Fed holds interest rates steady, still sees two cuts coming this year

WASHINGTON – The Federal Reserve in a closely watched decision Wednesday held the line on benchmark interest rates though still indicated that reductions are likely later in the year.

Faced with pressing concerns over the impact tariffs will have on a slowing economy, the rate-setting Federal Open Market Committee kept its key borrowing rate targeted in a range between 4.25%-4.5%, where it has been since December. Markets had been pricing in virtually zero chance of a move at this week’s two-day policy meeting.

Along with the decision, officials updated their rate and economic projections for this year and through 2027 and altered the pace at which they are reducing bond holdings.

Despite the uncertain impact of President Donald Trump’s tariffs as well as an ambitious fiscal policy of tax breaks and deregulation, officials said they still see another half percentage point of rate cuts through 2025. The Fed prefers to move in quarter percentage point increments, so that would mean two reductions this year.

Investors took encouragement that further cuts could be ahead, with the Dow Jones Industrial Average rising more than 400 points following the decision. However, in a news conference, Federal Reserve Chair Jerome Powell said the central bank would be comfortable keeping interest rates elevated if conditions warranted it.

“If the economy remains strong, and inflation does not continue to move sustainably toward 2%, we can maintain policy restraint for longer,” he said. “If the labor market were to weaken unexpectedly, or inflation were to fall more quickly than anticipated, we can ease policy accordingly.”

Uncertainty has increased

In its post-meeting statement, the FOMC noted an elevated level of ambiguity surrounding the current climate.

“Uncertainty around the economic outlook has increased,” the document stated. “The Committee is attentive to the risks to both sides of its dual mandate.”

The Fed is charged with the twin goals of maintaining full employment and low prices.

At the news conference, Powell noted that there had been a “moderation in consumer spending” and it anticipates that tariffs could put upward pressure on prices. These trends may have contributed to the committee’s more cautious economic outlook.

The group downgraded its collective outlook for economic growth and gave a bump higher to its inflation projection. Officials now see the economy accelerating at just a 1.7% pace this year, down 0.4 percentage point from the last projection in December. On inflation, core prices are expected to grow at a 2.8% annual pace, up 0.3 percentage point from the previous estimate.

According to the “dot plot” of officials’ rate expectations, the view is turning somewhat more hawkish on rates from December. At the previous meeting, just one participant saw no rate changes in 2025, compared with four now.

The grid showed rate expectations unchanged over December for future years, with the equivalent of two cuts expected in 2026 and one more in 2027 before the fed funds rate settles in at a longer-run level around 3%.

Scaling back ‘quantitative tightening’

In addition to the rate decision, the Fed announced a further scaling back of its “quantitative tightening” program in which it is slowly reducing the bonds it holds on its balance sheet.

The central bank now will allow just $5 billion in maturing proceeds from Treasurys to roll off each month, down from $25 billion.
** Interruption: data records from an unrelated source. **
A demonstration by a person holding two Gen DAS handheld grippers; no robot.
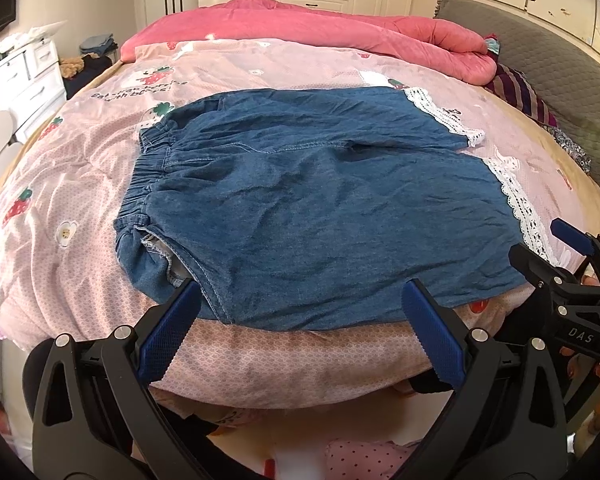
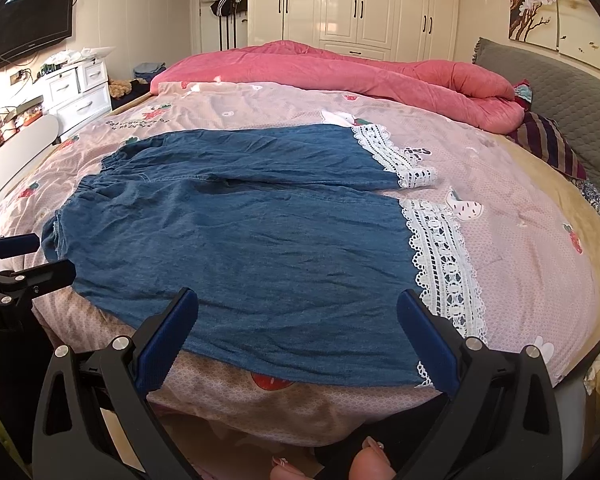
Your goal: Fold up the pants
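Note:
Blue denim pants (image 1: 300,200) with white lace cuffs (image 1: 516,200) lie flat on the pink bed cover, elastic waistband (image 1: 148,176) to the left, legs pointing right. My left gripper (image 1: 300,312) is open, held just over the pants' near edge close to the waist end. The same pants (image 2: 240,232) fill the right wrist view, lace cuffs (image 2: 440,256) at the right. My right gripper (image 2: 298,320) is open above the near leg's edge beside the cuff. Each gripper also shows in the other's view: the right gripper (image 1: 556,256) and the left gripper (image 2: 16,256).
A rolled pink quilt (image 1: 320,28) lies across the far side of the bed. A grey headboard cushion (image 2: 572,96) and a striped cloth (image 2: 548,140) sit at the right. White drawers (image 2: 80,88) stand left of the bed. The bed's near edge (image 1: 300,372) drops off below the grippers.

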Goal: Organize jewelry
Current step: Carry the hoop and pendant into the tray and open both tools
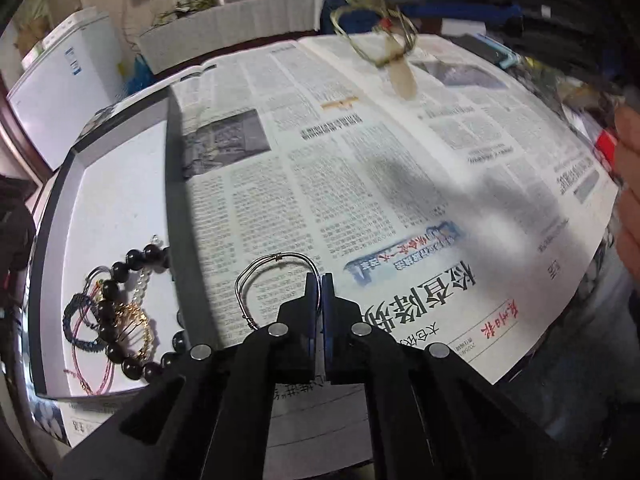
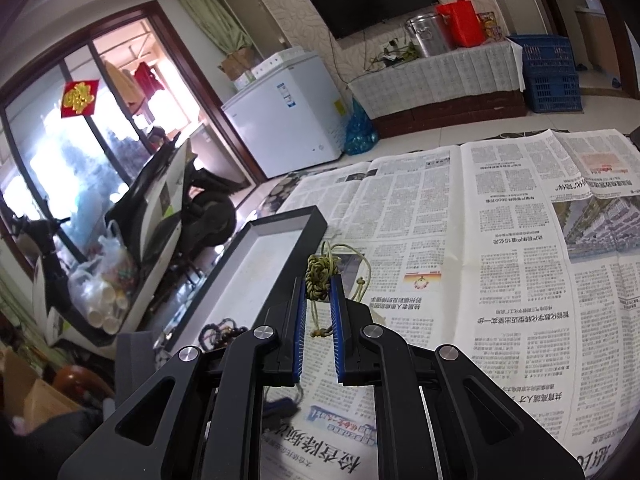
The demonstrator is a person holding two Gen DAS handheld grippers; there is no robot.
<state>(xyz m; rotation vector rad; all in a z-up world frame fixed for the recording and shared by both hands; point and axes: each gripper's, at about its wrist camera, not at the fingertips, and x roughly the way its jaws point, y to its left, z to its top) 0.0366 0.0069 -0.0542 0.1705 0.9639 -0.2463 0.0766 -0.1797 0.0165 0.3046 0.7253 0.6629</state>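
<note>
In the left wrist view, my left gripper (image 1: pixel 320 282) is shut on a thin silver wire bangle (image 1: pixel 276 280) and holds it just above the newspaper, right of a dark-rimmed white tray (image 1: pixel 120 184). The tray holds a black bead bracelet (image 1: pixel 120 336), cord bracelets and a gold chain. In the right wrist view, my right gripper (image 2: pixel 319 286) is shut on the knot of an olive cord necklace (image 2: pixel 319 276), raised above the newspaper beside the tray (image 2: pixel 256 256). In the left wrist view this necklace (image 1: pixel 380 20) hangs blurred at the far side with a pale pendant (image 1: pixel 402 76).
Newspaper (image 1: pixel 360 160) covers the table. A hand (image 1: pixel 628 184) shows at the right edge of the left wrist view. Behind the table stand a white freezer (image 2: pixel 288 116), a scooter (image 2: pixel 172 200), blue crates (image 2: pixel 548 72) and a cloth-covered bench.
</note>
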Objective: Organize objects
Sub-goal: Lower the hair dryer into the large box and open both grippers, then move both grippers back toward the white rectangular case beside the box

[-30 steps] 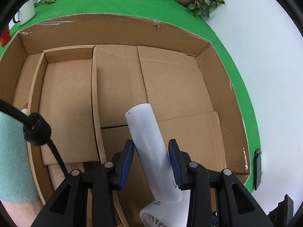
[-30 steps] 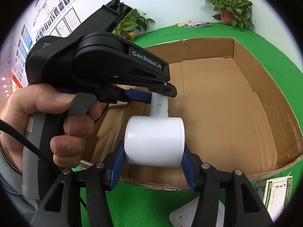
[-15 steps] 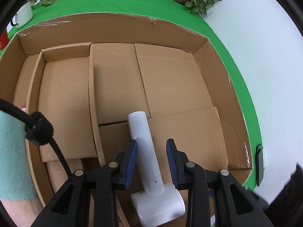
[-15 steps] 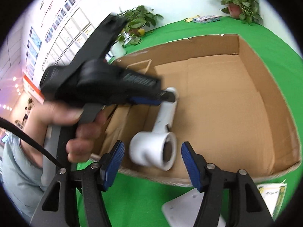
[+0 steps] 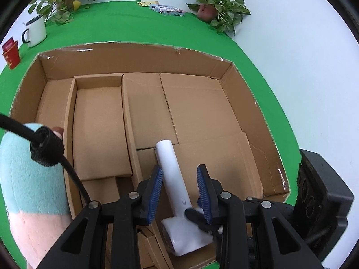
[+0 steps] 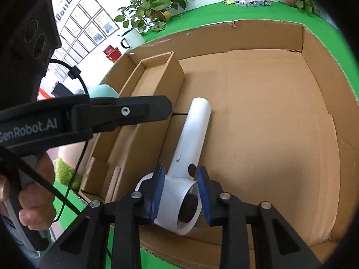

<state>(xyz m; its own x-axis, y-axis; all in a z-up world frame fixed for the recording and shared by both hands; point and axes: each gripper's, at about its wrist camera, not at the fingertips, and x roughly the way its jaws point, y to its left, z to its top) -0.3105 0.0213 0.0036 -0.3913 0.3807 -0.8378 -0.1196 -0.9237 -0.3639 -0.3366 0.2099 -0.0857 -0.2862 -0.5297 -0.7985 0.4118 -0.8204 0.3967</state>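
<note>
A large open cardboard box (image 5: 139,58) sits on a green table (image 5: 116,29). Inside, along its left wall, stands a narrow cardboard tray (image 6: 157,76); the rest of the floor is bare. A white hair dryer (image 5: 172,174) lies on the box floor just right of that tray, its handle pointing toward the far wall and its barrel near the front wall.

The left tongs (image 5: 180,188) hang above the handle with the 2 blue pads spread wider than it; no pad touches the dryer, so nothing is held. The right tongs (image 6: 180,190) flank the barrel: the left pad appears to lie against it, the right pad stands apart, so these tongs are open too and do not clamp the dryer.

Behind the box stand a white mug (image 5: 36,31), a red carton (image 5: 11,53) and potted plants (image 5: 215,6).

Risks, by judgement: the pad that seems to touch the barrel could drag or roll the dryer as the right tongs lift off, because the barrel is round and the plastic smooth. The 2 tongs work close together, so a hasty withdrawal could knock 1 against the other or against the front wall.
</note>
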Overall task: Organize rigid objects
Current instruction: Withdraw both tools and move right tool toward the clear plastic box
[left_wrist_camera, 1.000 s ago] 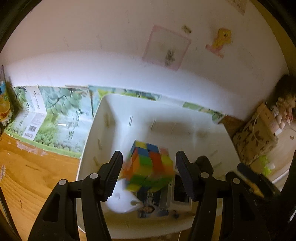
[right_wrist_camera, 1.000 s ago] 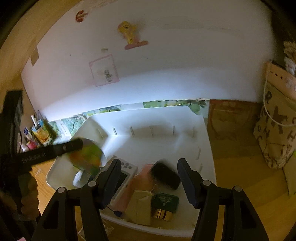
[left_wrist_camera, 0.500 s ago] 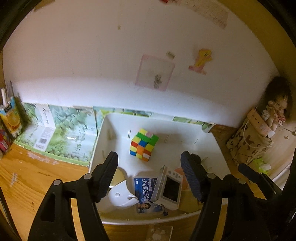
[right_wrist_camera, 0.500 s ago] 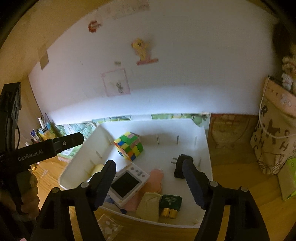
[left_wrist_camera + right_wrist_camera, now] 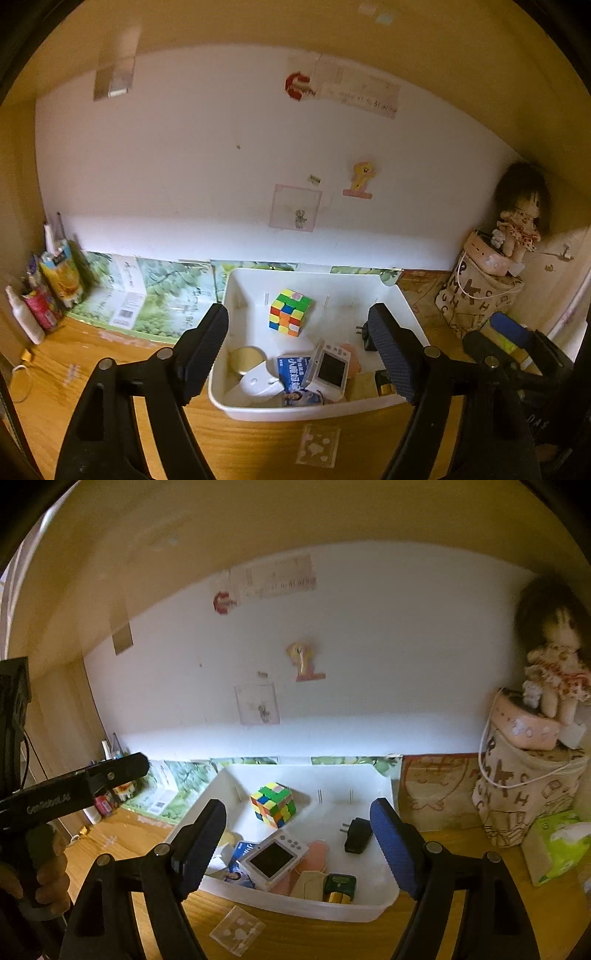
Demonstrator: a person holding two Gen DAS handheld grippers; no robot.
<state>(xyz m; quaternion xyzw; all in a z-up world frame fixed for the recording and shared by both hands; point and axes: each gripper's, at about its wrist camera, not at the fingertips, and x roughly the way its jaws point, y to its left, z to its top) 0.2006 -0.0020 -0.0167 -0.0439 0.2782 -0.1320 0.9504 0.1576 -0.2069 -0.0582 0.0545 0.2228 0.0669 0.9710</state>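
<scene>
Both grippers hang above the near edge of a white bin [image 5: 402, 299] that sits on a wooden desk [image 5: 74, 369] against a white wall. The left gripper [image 5: 299, 350] has its jaws spread wide with nothing between them, and the right gripper [image 5: 298, 843] is spread just as wide and equally empty. The lower parts of both tools run out of the frames.

Inside the bin, a colourful puzzle cube [image 5: 290, 312] stands toward the back, apart from the other items. A black plug adapter [image 5: 357, 835] lies near the right wall; in the left view the right finger covers most of it. Toward the front, a small white handheld device with a dark screen [image 5: 275, 860] leans over a blue printed packet [image 5: 295, 376], whose text is too small to read. Beside these lie a white rounded object [image 5: 255, 386], a round tan lid [image 5: 246, 358], a pink piece partly hidden under the device [image 5: 317, 853], a beige tag [image 5: 308, 884] and a green-and-gold box [image 5: 340, 886].

A clear square packet [image 5: 238, 930] lies on the desk in front of the bin. To the right, a lettered cloth bag [image 5: 524, 794] carries a doll [image 5: 554, 664], and a green tissue pack [image 5: 557, 845] is cut off at the edge.
</scene>
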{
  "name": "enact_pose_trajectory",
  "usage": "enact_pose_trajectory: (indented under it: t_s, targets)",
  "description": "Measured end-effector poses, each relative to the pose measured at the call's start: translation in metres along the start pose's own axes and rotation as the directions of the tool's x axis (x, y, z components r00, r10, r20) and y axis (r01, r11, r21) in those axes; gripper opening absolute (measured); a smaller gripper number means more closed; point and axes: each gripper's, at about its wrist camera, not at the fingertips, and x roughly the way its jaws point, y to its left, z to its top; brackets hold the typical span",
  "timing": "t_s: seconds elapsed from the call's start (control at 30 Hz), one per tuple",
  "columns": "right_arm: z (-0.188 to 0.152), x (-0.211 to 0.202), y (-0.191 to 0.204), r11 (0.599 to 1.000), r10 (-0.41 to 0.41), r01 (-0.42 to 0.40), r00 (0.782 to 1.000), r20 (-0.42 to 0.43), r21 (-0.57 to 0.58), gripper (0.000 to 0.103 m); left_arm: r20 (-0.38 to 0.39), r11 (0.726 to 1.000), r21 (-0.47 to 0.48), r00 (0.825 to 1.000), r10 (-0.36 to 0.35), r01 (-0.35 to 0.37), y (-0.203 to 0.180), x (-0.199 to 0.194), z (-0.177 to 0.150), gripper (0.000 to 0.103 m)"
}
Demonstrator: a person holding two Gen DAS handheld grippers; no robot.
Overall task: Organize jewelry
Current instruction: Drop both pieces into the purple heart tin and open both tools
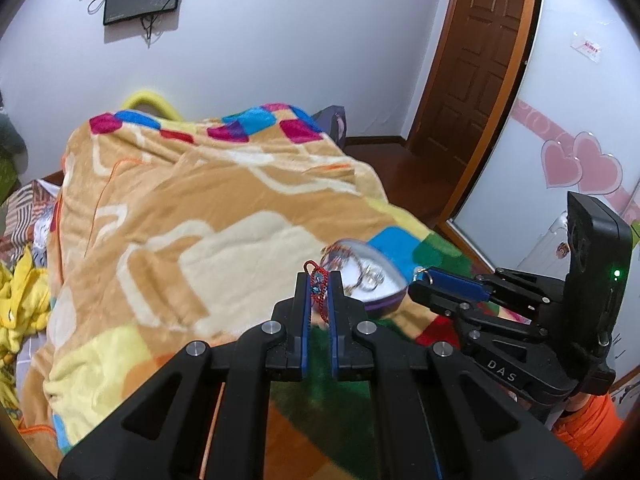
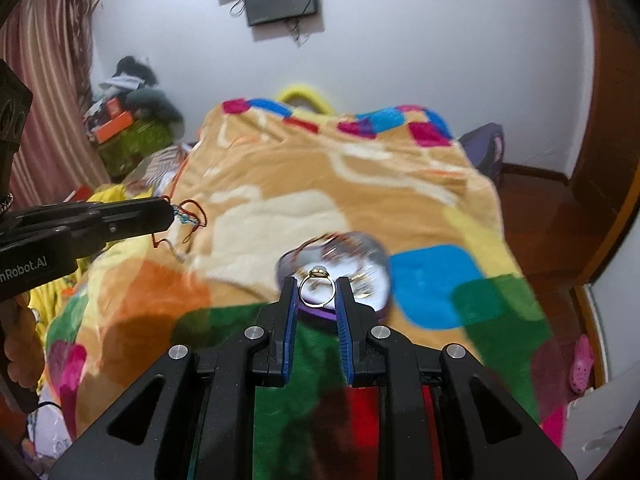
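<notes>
My left gripper (image 1: 319, 284) is shut on a red string bracelet (image 1: 317, 286) with blue beads; in the right wrist view the bracelet (image 2: 188, 216) dangles from its tip at the left. My right gripper (image 2: 317, 290) is shut on a gold ring (image 2: 317, 289) with a pale stone, held just above a purple heart-shaped jewelry box (image 2: 360, 256). The box (image 1: 374, 268) lies open on the blanket with several rings and chains inside. In the left wrist view the right gripper (image 1: 424, 280) sits at the box's right edge.
A tan patchwork blanket (image 1: 200, 220) covers the bed. Yellow clothes (image 1: 20, 300) lie at its left side. A brown door (image 1: 472, 60) and wooden floor are to the right. A cluttered pile (image 2: 128, 120) stands by the curtain.
</notes>
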Motion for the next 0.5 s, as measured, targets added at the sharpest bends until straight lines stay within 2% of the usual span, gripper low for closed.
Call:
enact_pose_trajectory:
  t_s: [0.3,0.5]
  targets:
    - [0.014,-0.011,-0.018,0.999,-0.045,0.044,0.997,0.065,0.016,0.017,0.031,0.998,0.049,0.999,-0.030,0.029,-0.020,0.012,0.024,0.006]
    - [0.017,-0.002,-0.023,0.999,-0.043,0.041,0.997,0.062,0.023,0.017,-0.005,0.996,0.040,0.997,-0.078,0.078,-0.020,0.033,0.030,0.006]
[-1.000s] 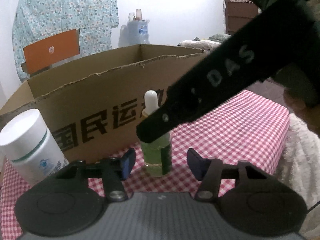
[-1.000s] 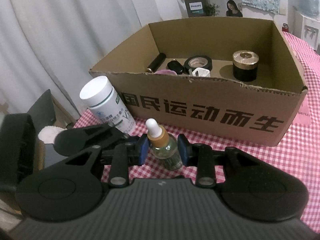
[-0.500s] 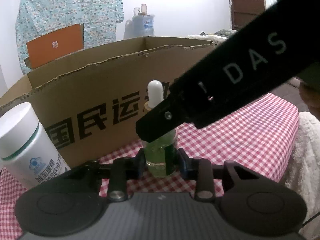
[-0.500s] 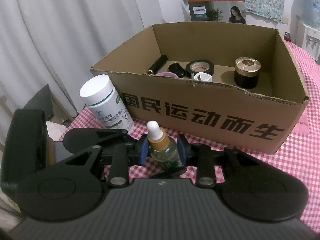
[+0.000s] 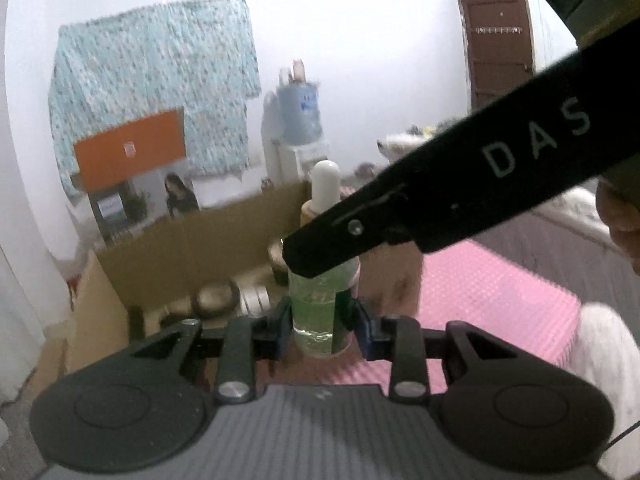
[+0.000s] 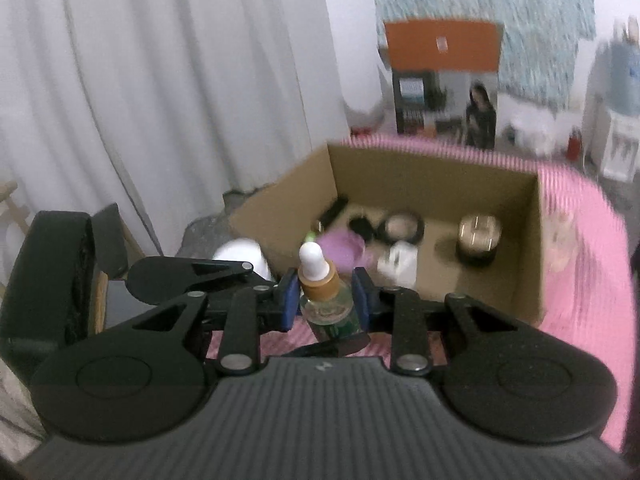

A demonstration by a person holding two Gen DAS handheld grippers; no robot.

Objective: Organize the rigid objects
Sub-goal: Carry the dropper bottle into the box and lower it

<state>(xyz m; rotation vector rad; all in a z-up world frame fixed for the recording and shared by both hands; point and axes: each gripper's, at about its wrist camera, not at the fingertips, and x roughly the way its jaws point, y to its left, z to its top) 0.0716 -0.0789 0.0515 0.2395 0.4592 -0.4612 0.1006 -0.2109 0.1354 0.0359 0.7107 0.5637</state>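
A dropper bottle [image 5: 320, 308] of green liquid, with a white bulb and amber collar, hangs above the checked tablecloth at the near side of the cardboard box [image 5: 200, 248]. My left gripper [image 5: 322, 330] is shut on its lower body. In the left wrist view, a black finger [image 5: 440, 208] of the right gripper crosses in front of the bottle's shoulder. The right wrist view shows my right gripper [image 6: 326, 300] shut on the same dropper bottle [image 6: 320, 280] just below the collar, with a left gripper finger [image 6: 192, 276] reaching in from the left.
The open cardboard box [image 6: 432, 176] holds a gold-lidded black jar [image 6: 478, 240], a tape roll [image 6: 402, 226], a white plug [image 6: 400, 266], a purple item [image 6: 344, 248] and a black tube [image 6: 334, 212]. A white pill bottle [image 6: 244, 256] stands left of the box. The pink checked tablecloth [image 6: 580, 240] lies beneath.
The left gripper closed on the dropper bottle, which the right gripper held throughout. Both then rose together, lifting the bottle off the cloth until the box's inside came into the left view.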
However, it left a $35 billion cap on mortgage-backed securities unchanged, a level it has rarely hit since starting the process.

Fed Governor Christopher Waller was the lone dissenting vote for the Fed’s move. However, the statement noted that Waller favored holding rates steady but wanted to see the QT program go on as before.

“The Fed indirectly cut rates today by taking action to reduce the pace of runoff of its Treasury holdings,” Jamie Cox, managing partner for Harris Financial Group, said. “The Fed has multiple things to consider in the balance of risks, and this move was one of the easiest choices. This paves the way for the Fed to eliminate runoff by summer, and, with any luck, inflation data will be in place where reducing the Federal Funds rate will be the obvious choice.”

The Fed’s actions follow a hectic beginning to Trump’s second term in office. The Republican has rattled financial markets with tariffs implemented thus far on steel, aluminum and an assortment of other goods against U.S. global trading partners.

In addition, the administration is threatening another round of even more aggressive duties following a review that is scheduled for release April 2.

An uncertain air over what is to come has dimmed the confidence of consumers, who in recent surveys have jacked up inflation expectations because of the tariffs. Retail spending increased in February, albeit less than expected though underlying indicators showed that consumers are still weathering the stormy political climate.

Stocks have been fragile since Trump assumed office, with major averages dipping in and out of correction territory as administration officials cautioned about an economic reset away from government-fueled stimulus and toward a more private sector-oriented approach.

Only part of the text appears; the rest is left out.